Luciana: Anche io conosco la Collina fin dal suo nascere, quando si carteggiavano porte e sverniciavano finestre. Sono stata coinvolta nel progetto in quanto insegnante, abituata perciò ad essere sempre a contatto con i bambini. È stato l’entusiasmo di Massimo Bazzini e di sua moglie Barbara a convincermi, e sono ancora qua! Nonostante molti volti storici abbiano preso altre strade, moltissimi nuovi sono entrati nella nostra famiglia, facendomi capire l’importanza di ciò che si fa per questi bambini, soprattutto perché fatto con interesse e tanto cuore.

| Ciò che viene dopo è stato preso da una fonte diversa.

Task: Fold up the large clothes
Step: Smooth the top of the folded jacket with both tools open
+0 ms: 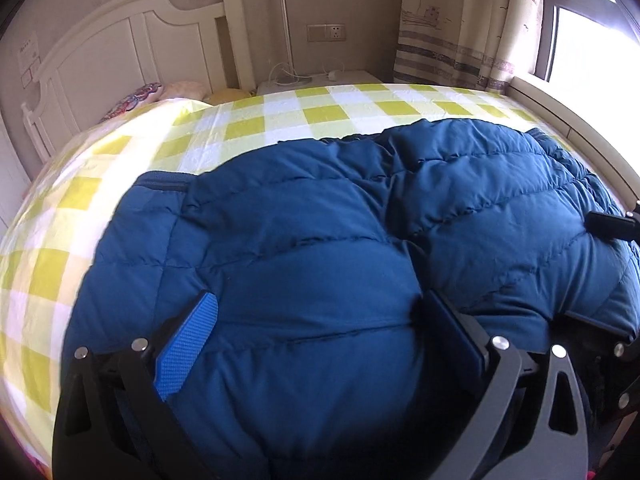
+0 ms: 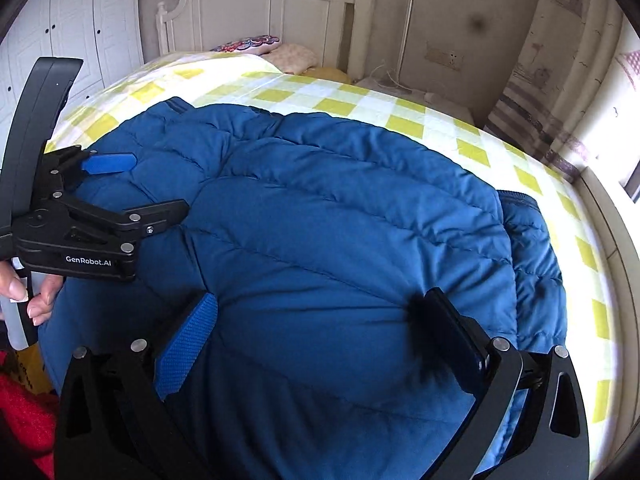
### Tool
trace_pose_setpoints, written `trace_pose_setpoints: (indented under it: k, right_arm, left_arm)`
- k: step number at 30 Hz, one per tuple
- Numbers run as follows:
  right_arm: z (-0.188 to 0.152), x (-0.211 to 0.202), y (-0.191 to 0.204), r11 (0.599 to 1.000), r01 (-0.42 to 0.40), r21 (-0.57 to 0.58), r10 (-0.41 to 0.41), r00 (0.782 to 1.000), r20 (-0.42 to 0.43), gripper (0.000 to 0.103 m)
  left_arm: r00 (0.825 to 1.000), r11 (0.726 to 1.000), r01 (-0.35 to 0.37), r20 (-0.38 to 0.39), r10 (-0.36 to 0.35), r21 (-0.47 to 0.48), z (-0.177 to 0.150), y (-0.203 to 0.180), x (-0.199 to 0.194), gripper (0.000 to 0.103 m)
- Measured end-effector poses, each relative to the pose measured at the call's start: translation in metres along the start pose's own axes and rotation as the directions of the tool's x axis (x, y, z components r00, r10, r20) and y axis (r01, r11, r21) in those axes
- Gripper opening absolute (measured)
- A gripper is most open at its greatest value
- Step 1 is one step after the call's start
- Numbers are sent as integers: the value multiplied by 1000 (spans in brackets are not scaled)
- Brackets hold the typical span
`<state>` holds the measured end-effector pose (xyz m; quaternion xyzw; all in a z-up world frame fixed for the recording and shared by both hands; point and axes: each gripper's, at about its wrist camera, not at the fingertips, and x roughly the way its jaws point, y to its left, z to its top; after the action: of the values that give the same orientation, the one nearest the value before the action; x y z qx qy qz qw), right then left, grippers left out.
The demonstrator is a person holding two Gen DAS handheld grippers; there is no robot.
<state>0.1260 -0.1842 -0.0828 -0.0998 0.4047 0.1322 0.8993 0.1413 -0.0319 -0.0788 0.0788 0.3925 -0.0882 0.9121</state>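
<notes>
While spread across checked bed [image 1: 280, 116]: blue jacket [image 1: 320, 240], puffy, quilted, already doubled over, one layer edge showing at right side [image 2: 532, 264]. Left gripper [image 1: 316, 344]: jaws wide apart, pressing into padding, nothing clamped. Right gripper [image 2: 316, 340]: jaws likewise apart, resting on jacket top. Progress, by judgement: partway; first folds apparently done, bundle bulky, further halving and flattening probably left. Headboard [image 2: 256, 4] beyond, pillows beside.

I see the down jacket [image 2: 340, 220] lying on the bed [image 2: 400, 108], nearer its foot. Pillows [image 2: 256, 46] lie against the headboard [image 2: 260, 4] behind it. My left gripper [image 2: 156, 186] sits left of my right gripper [image 2: 320, 332], both over the jacket, jaws spread.
</notes>
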Motion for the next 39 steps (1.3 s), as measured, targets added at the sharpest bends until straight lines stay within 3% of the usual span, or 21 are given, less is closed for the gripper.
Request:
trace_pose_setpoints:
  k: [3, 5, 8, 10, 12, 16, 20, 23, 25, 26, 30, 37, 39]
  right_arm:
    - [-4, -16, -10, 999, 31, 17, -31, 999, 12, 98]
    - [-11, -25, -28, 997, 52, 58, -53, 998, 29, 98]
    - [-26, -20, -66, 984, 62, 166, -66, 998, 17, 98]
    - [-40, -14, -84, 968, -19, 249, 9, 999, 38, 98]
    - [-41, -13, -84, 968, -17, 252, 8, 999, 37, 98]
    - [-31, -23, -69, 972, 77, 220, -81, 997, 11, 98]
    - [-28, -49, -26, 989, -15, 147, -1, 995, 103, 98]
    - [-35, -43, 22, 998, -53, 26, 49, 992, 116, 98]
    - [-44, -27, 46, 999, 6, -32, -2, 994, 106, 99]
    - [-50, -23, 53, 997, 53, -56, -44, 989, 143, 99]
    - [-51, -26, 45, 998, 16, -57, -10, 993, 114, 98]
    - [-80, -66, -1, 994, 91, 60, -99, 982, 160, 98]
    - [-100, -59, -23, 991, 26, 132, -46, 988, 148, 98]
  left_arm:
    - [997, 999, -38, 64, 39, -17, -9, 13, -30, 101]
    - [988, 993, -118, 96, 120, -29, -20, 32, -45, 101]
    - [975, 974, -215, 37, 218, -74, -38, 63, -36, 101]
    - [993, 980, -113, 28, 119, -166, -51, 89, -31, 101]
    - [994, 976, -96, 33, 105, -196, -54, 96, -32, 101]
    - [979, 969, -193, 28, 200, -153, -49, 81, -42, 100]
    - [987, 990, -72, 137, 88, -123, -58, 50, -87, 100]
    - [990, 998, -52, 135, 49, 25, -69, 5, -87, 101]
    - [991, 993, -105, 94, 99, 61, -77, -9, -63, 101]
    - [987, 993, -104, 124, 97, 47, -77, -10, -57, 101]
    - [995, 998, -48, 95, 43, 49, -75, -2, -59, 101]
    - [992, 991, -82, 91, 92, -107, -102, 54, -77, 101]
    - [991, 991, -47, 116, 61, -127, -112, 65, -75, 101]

In così tanti anni di Collina, di che cosa vi siete occupate? Quali sono state le vostre mansioni principali?

Luigina: Negli anni mi sono occupata di molti aspetti diversi in Collina. Oltre ad essere una dei volontari a contatto con i bambini, sono stata referente di giornata per i volontari che si susseguivano nei turni, e da quest’anno mi sono occupata della pulizia della struttura. A ridosso delle vacanze di Natale creo piccoli oggetti da vendere nelle bancarelle. La mia attività principale però ogni settimana è l’orto con i bambini, con la complicità dei diversi volontari di turno.

Luciana: Oltre ad essere stata referente di giornata per i volontari, responsabile della pulizia della struttura, volontaria con i bambini e gli adulti e aver seguito piccoli laboratori creativi con le famiglie, faccio parte del gruppo che gestisce la creazione e la cura delle bancarelle che la Collina organizza alle fiere e agli eventi. Da quest’anno ho poi affiancato Luigina nell’attività dell’orto con i bambini.

Nello specifico, di cosa si tratta l’attività dell’orto? Perché pensate sia importante per la crescita dei bambini?

Luigina: Consiste nel creare un “orto in bottiglia”, utilizzando bottiglie di plastica usate, terriccio, piantine, semi e fiori. L’attività consente ai bambini di sentire il profumo delle erbe aromatiche, di piantarle, di sporcarsi con la terra, di seminare. Inoltre è compito dei bambini avere cura dell’orticello per tutta la settimana e oltre, visto che poi lo portano a casa come ricordo. Inoltre, utilizzando materiale di recupero, imparano anche l’importanza del riciclo, di come tutto possa tornare utile, anche semplici bottiglie.

Luciana: Pensiamo sia importante per i bambini in quanto possono entrare in contatto con la terra, maneggiarla, senza paura di sporcare e di sporcarsi. Poi vedere crescere una piantina, prendersene cura singolarmente e in gruppo rappresenta un importante momento di crescita personale.

Per concludere, vi andrebbe di condividere con noi un pensiero sulla Collina? Cosa rappresenta per voi?

Luigina: Per me la Collina è un luogo magico, dove ritrovo la pace, mi ricarico di energie e cerco di dare il meglio di me. A volte gli amici mi chiedono cosa mi spinga ad essere volontaria, e io non riesco a rispondere, posso solo sorridere e invitarli a provare sulla loro pelle cosa significhi vivere questa bellissima esperienza, portare un po’ di gioia a chi ha provato sofferenza e angoscia per troppo tempo.

Luciana: La Collina è un bel posto, dove anche se si arriva imbronciati e stanchi, ogni volta si torna a casa stanchi ma contenti. È bello vivere lo scambio, il confronto, il lavorare insieme per un fine comune. In questi anni ho potuto conoscere persone speciali, volontari e famiglie, che sicuramente non scorderò mai.

Grazie Luciana e Luigina, per le vostre parole e per il vostro impegno quotidiano per la Collina. Da così tanti anni vi dedicate cuore e anima alla Collina degli Elfi, avete contribuito in modo significativo a questo grande progetto, e siamo sicuri che anche grazie a voi continueremo a realizzare i nostri obiettivi, a regalare ancora tanti sorrisi a nuovi piccoli amici.